The seven sacked judges of district judiciary, including Safeer Qaiser Malik, Rashid Rauf Swati, Manzoor Qadir Khan, Abdul Hakeem Hashmi, Qaiser Rahim, Adil Akbar Khan and Shah Hussain had applied for restoration of their licences as practicing lawyers after their services as judicial officers were terminated on charges of misconduct and corruption.

The enrolment committee stated in its decision that as per section 28-A of Legal Practitioners and Bar Council Act, 1973, a person shall be disqualified from being admitted as an advocate if any court dismissed or removed from service of government or of a public statutory corporation on a charge involving misconduct or moral turpitude or convicted for a moral turpitude by a court or has been declared a tout and such declaration has not been withdrawn.

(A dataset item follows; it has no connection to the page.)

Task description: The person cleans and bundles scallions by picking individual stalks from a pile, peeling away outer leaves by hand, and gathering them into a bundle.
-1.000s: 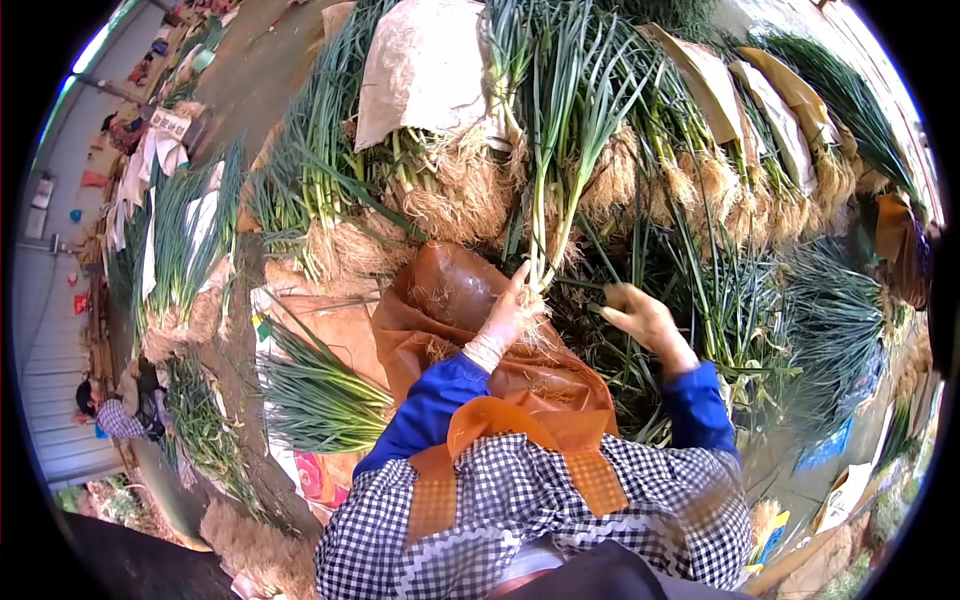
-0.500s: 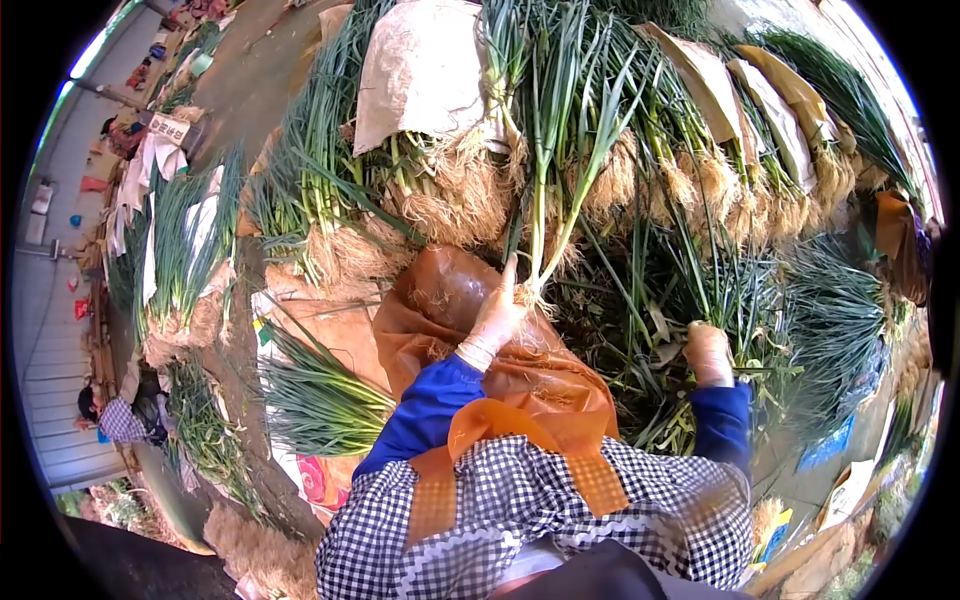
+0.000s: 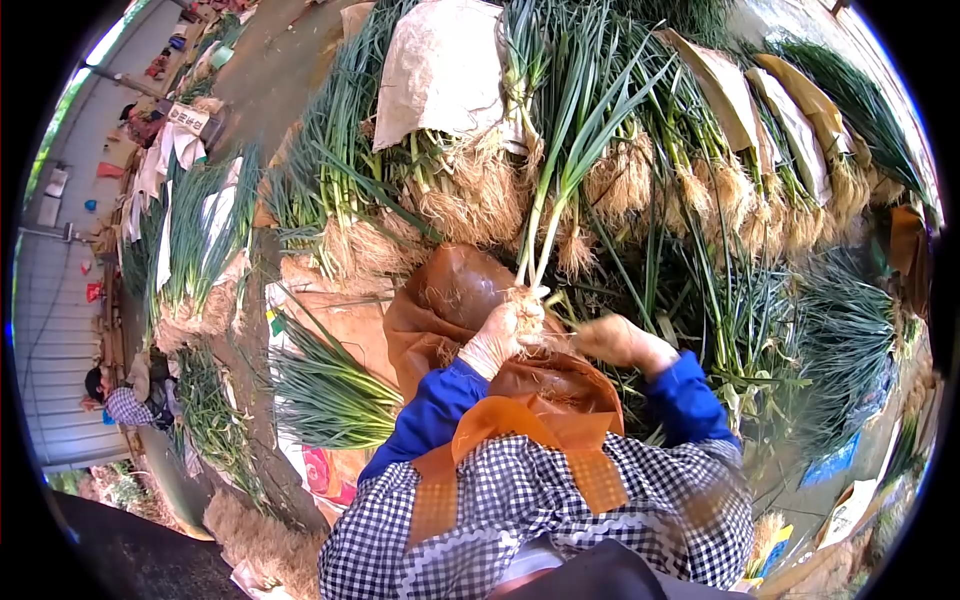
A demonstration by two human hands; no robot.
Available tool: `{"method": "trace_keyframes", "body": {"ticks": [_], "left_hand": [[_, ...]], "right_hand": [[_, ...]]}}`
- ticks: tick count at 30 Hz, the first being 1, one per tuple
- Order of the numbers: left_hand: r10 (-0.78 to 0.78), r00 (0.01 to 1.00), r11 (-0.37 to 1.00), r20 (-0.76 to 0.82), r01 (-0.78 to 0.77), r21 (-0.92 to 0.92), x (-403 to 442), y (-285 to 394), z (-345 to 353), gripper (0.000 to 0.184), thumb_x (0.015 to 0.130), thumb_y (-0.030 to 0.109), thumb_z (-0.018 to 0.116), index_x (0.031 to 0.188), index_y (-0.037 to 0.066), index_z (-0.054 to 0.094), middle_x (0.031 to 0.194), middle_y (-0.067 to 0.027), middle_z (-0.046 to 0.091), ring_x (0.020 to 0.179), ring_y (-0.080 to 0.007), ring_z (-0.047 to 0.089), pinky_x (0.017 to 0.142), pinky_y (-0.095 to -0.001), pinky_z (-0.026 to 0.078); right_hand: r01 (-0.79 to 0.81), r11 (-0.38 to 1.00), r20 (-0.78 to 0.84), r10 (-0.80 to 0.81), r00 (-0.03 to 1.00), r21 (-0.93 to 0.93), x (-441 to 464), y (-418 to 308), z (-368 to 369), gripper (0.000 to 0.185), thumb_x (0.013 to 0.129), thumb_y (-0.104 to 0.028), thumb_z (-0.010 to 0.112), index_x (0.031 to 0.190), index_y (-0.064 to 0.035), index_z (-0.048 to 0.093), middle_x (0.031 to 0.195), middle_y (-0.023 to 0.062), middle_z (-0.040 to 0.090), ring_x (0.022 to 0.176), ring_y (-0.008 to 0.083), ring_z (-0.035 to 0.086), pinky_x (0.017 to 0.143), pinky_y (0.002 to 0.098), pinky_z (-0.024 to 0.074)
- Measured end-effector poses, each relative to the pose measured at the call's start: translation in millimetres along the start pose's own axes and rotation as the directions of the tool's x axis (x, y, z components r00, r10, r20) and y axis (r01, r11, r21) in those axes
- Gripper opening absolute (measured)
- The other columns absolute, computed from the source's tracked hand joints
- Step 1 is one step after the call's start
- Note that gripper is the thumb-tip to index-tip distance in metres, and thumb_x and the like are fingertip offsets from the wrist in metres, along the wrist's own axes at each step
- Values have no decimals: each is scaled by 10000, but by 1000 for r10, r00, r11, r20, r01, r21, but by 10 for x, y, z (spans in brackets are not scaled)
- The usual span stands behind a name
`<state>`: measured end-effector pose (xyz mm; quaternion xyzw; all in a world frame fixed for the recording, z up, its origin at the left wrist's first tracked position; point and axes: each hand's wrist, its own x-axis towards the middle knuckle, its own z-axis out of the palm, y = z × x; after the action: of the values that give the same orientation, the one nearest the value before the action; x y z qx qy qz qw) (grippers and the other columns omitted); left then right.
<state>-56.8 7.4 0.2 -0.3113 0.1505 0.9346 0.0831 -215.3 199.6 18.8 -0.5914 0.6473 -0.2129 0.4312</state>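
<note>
My left hand (image 3: 508, 328) is closed round the root end of a few green onions (image 3: 545, 235), whose white stems and green leaves stretch away from me over the pile. Just to its right, my right hand (image 3: 612, 340) has its fingers curled together near the roots; what they hold, if anything, is too small to make out. Beneath both hands an orange-brown apron (image 3: 440, 300) covers my lap, with loose root bits on it.
Bundles of green onions with tan roots (image 3: 470, 190) lie ahead, some under pale sacks (image 3: 440, 70). A trimmed-looking bunch (image 3: 335, 395) is at the left, loose leaves (image 3: 740, 320) at the right. Another person (image 3: 130, 405) sits far left.
My right hand has come from the leaves at the right to beside my left hand, its fingers curled. The onions' root end has moved slightly closer to me, and the view has shifted a little.
</note>
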Motion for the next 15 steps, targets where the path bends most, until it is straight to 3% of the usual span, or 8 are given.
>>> {"method": "trace_keyframes", "body": {"ticks": [4,5,7,9,10,11,13,15], "left_hand": [[281,959,924,32,-279,260,14,-38,139,582,788,-54,482,1342,50,337,716,36,413,555,-38,398,463,-157,354],[367,929,861,44,-358,362,141,-133,91,588,779,-74,493,1335,56,352,749,36,427,603,-35,418,519,-146,377],[370,905,790,209,-425,442,299,-292,-145,555,804,-13,548,1325,61,373,869,-1,502,713,-100,511,659,-229,451],[566,716,-209,408,-354,912,67,-360,167,512,825,31,550,1308,56,382,992,-51,568,883,-176,575,765,-303,466],[421,894,0,155,-171,985,-98,-284,348,505,829,74,563,1301,63,382,1154,-102,550,1067,-203,537,879,-305,431],[284,955,-148,89,-48,988,-122,-184,382,559,802,114,608,1306,54,373,1191,-121,529,1099,-211,518,930,-299,406],[127,960,618,250,-273,737,-76,-112,48,526,790,126,627,1245,16,387,963,-80,596,893,-201,592,812,-303,482],[44,927,959,374,-144,244,-385,204,545,372,816,101,617,1138,-10,467,900,-36,574,815,-150,582,760,-276,501]], "right_hand": [[-480,631,210,712,670,-609,-336,307,-25,527,824,-497,511,1222,-155,543,1112,128,610,1032,267,586,840,334,469],[-606,738,8,637,771,-296,-285,-46,-219,617,780,-524,564,1238,-113,522,1110,150,609,1060,257,567,839,324,464],[4,687,-293,304,907,726,14,-190,-210,608,860,-443,534,1313,-58,410,1192,112,570,969,225,587,783,361,479],[376,436,-491,186,851,818,426,-320,-213,521,889,-350,540,1284,-28,430,1040,47,599,830,125,549,711,268,472],[313,409,-428,226,875,857,632,-264,-210,464,888,-327,548,1233,-28,466,983,44,598,822,126,557,696,262,476],[246,379,-359,264,895,892,778,-233,-250,408,886,-303,557,1183,-28,503,926,41,597,814,127,566,682,256,481],[249,641,-481,215,850,726,869,-292,-242,304,881,-257,572,1070,-21,545,852,37,588,765,134,584,658,251,500],[135,516,-296,244,924,846,811,-538,-328,261,882,-223,581,1035,-13,555,815,44,589,737,120,557,659,255,490]]}}
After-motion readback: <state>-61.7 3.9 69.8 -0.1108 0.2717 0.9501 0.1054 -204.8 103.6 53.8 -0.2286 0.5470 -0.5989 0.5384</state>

“Regarding the discrimination, the licences resumed to Alam Zeb Khan and Shakeel Azam Awan advocates were in the year 2001, whereas section 28-A has been inserted through amendment in 2005 and thus discrimination with them cannot be claimed,” the order stated.

In view of the above findings, it said the applications for resumption of licences due to removal from service or misconduct charges stand dismissed.

In reply, it said, the applicants submitted that they had been removed simply without showing and specifying the nature of allegations levelled against them.

They submitted that removal due to absence of knowledge about allegations could not be termed as any offence and thus Section 28A of the Legal Practitioners and Bar Council Act could not apply on them.

The former judges argued that since they were already enrolled with the KP Bar Council much before 2005 whereas section 28 A was inserted in the act after their enrolment; under the established law, no retrospective effect could be given to a punitive and rights taking away provision.

The former judges said that the matter was sub-judice as their appeal against the termination order was also before the Service Tribunal

The Pakistan Bar Council’s executive committee had earlier set aside the Khyber Pakhtunkhwa Bar Council executive committee’s order of not restoring the licences of the seven sacked judicial officers and sent their applications for practicing licences to its enrolment committee for decision in a month.

The PBC body, which met with its Chairman Mohammad Ahsan Bhoon in the chair, also ruled that if the decision on the applications of the seven appellants was not made within the stipulated time, their licences would be considered restored provisionally until the final decision of the KP Bar Council enrolment committee or the Judicial Services Tribunal, whichever happened earlier.

The KP Bar Council’s executive committee had rejected the applications of the seven sacked judges onSeptember 9, thus refusing to restore their licences to practice law, which they challenged in the Pakistan Bar Council.

The Pakistan Bar Council then remanded back the case to KP Bar Council’s enrolment committee and directed it to decide the applicationswithin one month.

It may be mentioned that in April 2017 the Peshawar High Court (PHC) removed 13 judges of the district judiciary from service for misconduct and violating disciplinary law.